_THE PROBLEM_
The answer should hold every line of the listing, unchanged and free of images.
Start of DATA SEGMENT
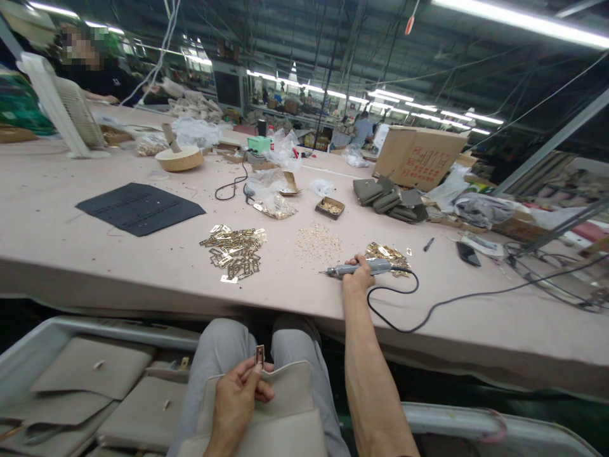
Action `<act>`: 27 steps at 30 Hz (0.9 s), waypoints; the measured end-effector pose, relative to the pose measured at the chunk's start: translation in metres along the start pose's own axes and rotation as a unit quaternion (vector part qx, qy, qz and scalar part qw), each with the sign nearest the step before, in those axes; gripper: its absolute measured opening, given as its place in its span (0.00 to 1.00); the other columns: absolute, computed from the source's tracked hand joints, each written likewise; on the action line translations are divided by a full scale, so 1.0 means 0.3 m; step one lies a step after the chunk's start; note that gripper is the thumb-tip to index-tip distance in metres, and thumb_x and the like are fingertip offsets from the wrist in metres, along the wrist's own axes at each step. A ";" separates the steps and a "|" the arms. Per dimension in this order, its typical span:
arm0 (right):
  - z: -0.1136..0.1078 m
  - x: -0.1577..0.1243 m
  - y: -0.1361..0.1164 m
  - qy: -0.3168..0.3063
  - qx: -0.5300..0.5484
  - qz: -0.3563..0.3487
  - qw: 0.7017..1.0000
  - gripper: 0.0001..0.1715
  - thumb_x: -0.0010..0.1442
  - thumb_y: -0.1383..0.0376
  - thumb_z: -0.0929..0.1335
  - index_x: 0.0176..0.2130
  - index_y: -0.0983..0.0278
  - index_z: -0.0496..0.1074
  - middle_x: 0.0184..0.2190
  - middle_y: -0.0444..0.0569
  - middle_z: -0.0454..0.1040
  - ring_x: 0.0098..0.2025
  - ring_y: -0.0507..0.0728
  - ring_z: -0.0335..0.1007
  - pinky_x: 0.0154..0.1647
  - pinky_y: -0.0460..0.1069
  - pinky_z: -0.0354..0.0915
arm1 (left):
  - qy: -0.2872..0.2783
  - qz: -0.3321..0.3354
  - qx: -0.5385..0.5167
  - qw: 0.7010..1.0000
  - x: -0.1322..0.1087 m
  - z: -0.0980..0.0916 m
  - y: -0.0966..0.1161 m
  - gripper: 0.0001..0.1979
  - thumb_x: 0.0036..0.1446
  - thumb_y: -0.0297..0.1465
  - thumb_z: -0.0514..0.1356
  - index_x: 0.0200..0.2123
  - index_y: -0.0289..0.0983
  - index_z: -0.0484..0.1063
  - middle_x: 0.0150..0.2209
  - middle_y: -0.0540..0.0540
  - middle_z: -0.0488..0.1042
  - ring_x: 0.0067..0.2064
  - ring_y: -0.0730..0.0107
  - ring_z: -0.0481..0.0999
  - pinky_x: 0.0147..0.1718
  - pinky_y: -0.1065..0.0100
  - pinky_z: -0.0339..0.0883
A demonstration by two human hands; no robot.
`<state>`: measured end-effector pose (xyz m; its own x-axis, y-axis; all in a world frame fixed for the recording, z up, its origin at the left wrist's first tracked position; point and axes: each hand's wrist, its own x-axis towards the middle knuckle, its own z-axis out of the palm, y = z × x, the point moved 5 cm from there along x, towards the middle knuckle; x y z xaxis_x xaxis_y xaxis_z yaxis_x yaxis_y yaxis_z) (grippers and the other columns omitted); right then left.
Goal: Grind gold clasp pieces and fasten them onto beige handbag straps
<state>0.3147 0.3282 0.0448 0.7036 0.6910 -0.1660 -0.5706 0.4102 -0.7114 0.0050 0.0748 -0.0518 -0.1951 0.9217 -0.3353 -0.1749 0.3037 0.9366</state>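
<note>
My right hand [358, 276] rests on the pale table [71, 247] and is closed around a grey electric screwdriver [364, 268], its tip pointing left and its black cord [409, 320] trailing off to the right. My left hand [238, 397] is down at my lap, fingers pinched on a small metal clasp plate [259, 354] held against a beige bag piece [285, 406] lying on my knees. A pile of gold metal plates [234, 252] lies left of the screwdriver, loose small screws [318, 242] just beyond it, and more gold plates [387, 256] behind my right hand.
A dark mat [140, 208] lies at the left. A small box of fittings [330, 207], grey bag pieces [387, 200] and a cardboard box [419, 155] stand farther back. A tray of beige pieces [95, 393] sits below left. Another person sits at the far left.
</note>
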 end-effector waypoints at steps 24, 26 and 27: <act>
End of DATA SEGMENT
_RESPONSE_
Action `<act>`: 27 steps at 30 Hz (0.9 s), waypoints; the measured end-effector pose, relative to the pose measured at the chunk's start: translation in metres along the start pose's own axes and rotation as a unit quaternion (vector part qx, qy, qz and scalar part qw), each with the sign nearest the step before, in those axes; gripper: its absolute measured opening, given as its place in its span (0.00 to 1.00); the other columns: absolute, computed from the source's tracked hand joints, each written likewise; on the action line translations are divided by a full scale, so 1.0 means 0.3 m; step one lies a step after the chunk's start; note that gripper is the thumb-tip to index-tip distance in metres, and thumb_x and the like are fingertip offsets from the wrist in metres, along the wrist's own axes at each step. A ";" separates the steps and a "|" the arms. Per dimension in this order, its typical span:
arm0 (right):
  - z: -0.1136..0.1078 m
  - x: -0.1577..0.1243 m
  - y: -0.1361..0.1164 m
  - qy: -0.3168..0.3063
  - qx: -0.5300..0.5484
  - qz: -0.3563..0.3487
  - qw: 0.7017..1.0000
  - gripper: 0.0001..0.1715
  - thumb_x: -0.0010..0.1442
  - thumb_y: -0.1383..0.0376
  - thumb_z: -0.0929..0.1335
  - index_x: 0.0176..0.2130
  - index_y: -0.0983..0.0278
  - index_z: -0.0496..0.1074
  - middle_x: 0.0184..0.2190
  - middle_y: -0.0444..0.0569
  - middle_z: -0.0454..0.1040
  - ring_x: 0.0098..0.2025
  - ring_y: -0.0507..0.0728
  - ring_z: -0.0335..0.1007
  - pinky_x: 0.0154..0.1647
  - pinky_y: -0.0460..0.1069
  - pinky_z: -0.0354..0.0915
arm1 (left):
  - qy: -0.2872..0.2783
  - qz: -0.3321..0.3354
  - qx: -0.5385..0.5167
  - qw: 0.7010..1.0000
  - x: -0.1322..0.1087 m
  - z: -0.0980..0.0916 m
  - y: -0.0966..0.1161 m
  - gripper: 0.0001..0.1979
  - thumb_x: 0.0036..0.1446
  - thumb_y: -0.0297..0.1465
  - thumb_z: -0.0514..0.1356
  - index_x: 0.0200..0.2123
  - index_y: -0.0289..0.0983
  - index_z: -0.0484..0.1063
  - middle_x: 0.0150..0.2209
  - middle_y: -0.0540..0.0540
  - middle_z: -0.0488..0.1042
  - ring_x: 0.0067..0.2064
  - ring_y: -0.0730..0.0107
  - ring_z: -0.0481..0.0999
  - pinky_x: 0.0147..0.1718
  - pinky_y: -0.1065..0.0100
  - pinky_z: -0.0339..0.0883
A demonstration by two human hands; no robot.
`<state>`: measured end-effector pose (xyz m; its own x-axis, y-axis; all in a world frame fixed for the recording, z up, its origin at the left wrist's first tracked position; point and axes: each hand's wrist, its own x-axis towards the middle knuckle, its own z-axis out of the palm, y = z × x, the point moved 5 cm from there along x, towards the middle knuckle; x y z xaxis_x xaxis_y xaxis_z yaxis_x yaxis_y yaxis_z) (grippers and the other columns omitted); right then left.
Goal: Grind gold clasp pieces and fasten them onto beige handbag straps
<state>0.3147 0.3282 0.0448 0.7036 0.6910 -0.1660 -0.5706 0.4102 -0.7114 0.0050 0.0748 -0.0518 -0.1951 0.9217 -0.3353 -0.1749 0.3037 0.9366</state>
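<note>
My right hand [358, 276] rests on the pale table [71, 247] and is closed around a grey electric screwdriver [364, 268], its tip pointing left and its black cord [409, 320] trailing off to the right. My left hand [238, 397] is down at my lap, fingers pinched on a small metal clasp plate [259, 354] held against a beige bag piece [285, 406] lying on my knees. A pile of gold metal plates [234, 252] lies left of the screwdriver, loose small screws [318, 242] just beyond it, and more gold plates [387, 256] behind my right hand.
A dark mat [140, 208] lies at the left. A small box of fittings [330, 207], grey bag pieces [387, 200] and a cardboard box [419, 155] stand farther back. A tray of beige pieces [95, 393] sits below left. Another person sits at the far left.
</note>
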 end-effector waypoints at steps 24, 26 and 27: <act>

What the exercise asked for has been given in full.